**ASSIGNMENT:** The pictures must be left out, while the rest of the data is copied exactly.

**DATA BLOCK:**
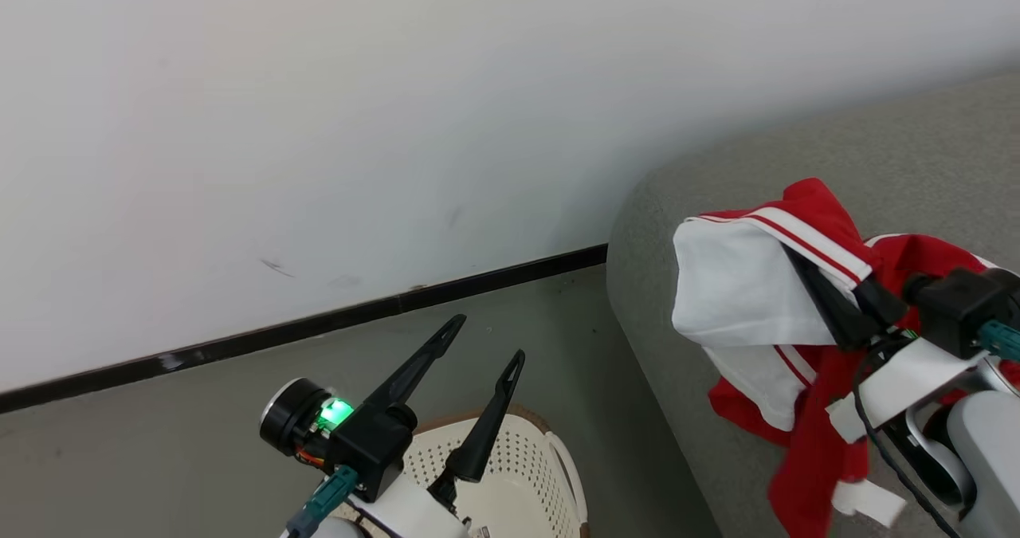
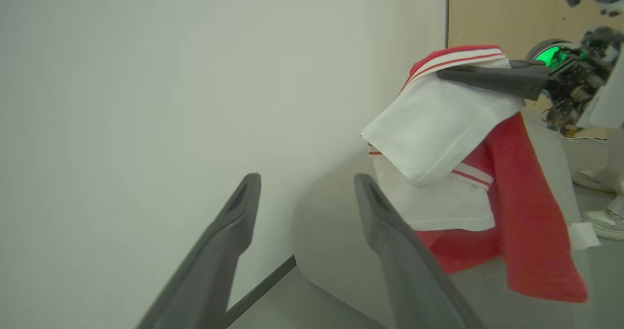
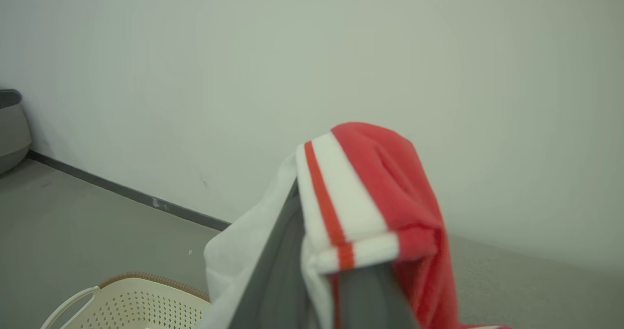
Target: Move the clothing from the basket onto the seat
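We see clothing [image 1: 749,299] — bright red, white lining turned outward, white bands with thin red stripe at hem — hanging from right pincer [image 1: 801,271] above seat [image 1: 837,155], near its rounded corner. Pincer fingers nearly together, fold of fabric pinched between; cloth drapes over one finger. Lower red folds reach cushion; whether they rest there we cannot tell. Left pincer [image 1: 488,337] spread wide, empty, over basket [image 1: 522,474]. Basket cut off by frame edge — inside mostly hidden from us.
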Controlling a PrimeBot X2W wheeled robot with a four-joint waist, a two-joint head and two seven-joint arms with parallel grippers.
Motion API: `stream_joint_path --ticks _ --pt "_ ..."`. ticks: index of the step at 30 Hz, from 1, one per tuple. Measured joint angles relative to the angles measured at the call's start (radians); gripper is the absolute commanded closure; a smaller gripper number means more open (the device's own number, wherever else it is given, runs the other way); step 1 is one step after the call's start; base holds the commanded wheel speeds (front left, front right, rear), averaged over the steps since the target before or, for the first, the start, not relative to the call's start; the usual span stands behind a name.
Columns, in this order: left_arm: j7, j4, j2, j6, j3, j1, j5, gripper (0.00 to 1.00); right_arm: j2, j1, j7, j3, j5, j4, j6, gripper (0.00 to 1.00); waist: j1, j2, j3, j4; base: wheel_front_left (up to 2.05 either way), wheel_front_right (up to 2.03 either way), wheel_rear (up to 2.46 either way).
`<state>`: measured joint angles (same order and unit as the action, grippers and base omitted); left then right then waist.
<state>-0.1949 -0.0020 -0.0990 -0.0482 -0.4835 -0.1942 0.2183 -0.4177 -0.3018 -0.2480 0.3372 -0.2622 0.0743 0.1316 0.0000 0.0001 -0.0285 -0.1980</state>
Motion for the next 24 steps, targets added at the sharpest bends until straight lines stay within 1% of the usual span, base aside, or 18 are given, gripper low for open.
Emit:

**EXERCISE RESPONSE:**
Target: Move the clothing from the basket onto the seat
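We see clothing [image 1: 749,299] — bright red, white lining turned outward, white bands with thin red stripe at hem — hanging from right pincer [image 1: 801,271] above seat [image 1: 837,155], near its rounded corner. Pincer fingers nearly together, fold of fabric pinched between; cloth drapes over one finger. Lower red folds reach cushion; whether they rest there we cannot tell. Left pincer [image 1: 488,337] spread wide, empty, over basket [image 1: 522,474]. Basket cut off by frame edge — inside mostly hidden from us.
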Controlling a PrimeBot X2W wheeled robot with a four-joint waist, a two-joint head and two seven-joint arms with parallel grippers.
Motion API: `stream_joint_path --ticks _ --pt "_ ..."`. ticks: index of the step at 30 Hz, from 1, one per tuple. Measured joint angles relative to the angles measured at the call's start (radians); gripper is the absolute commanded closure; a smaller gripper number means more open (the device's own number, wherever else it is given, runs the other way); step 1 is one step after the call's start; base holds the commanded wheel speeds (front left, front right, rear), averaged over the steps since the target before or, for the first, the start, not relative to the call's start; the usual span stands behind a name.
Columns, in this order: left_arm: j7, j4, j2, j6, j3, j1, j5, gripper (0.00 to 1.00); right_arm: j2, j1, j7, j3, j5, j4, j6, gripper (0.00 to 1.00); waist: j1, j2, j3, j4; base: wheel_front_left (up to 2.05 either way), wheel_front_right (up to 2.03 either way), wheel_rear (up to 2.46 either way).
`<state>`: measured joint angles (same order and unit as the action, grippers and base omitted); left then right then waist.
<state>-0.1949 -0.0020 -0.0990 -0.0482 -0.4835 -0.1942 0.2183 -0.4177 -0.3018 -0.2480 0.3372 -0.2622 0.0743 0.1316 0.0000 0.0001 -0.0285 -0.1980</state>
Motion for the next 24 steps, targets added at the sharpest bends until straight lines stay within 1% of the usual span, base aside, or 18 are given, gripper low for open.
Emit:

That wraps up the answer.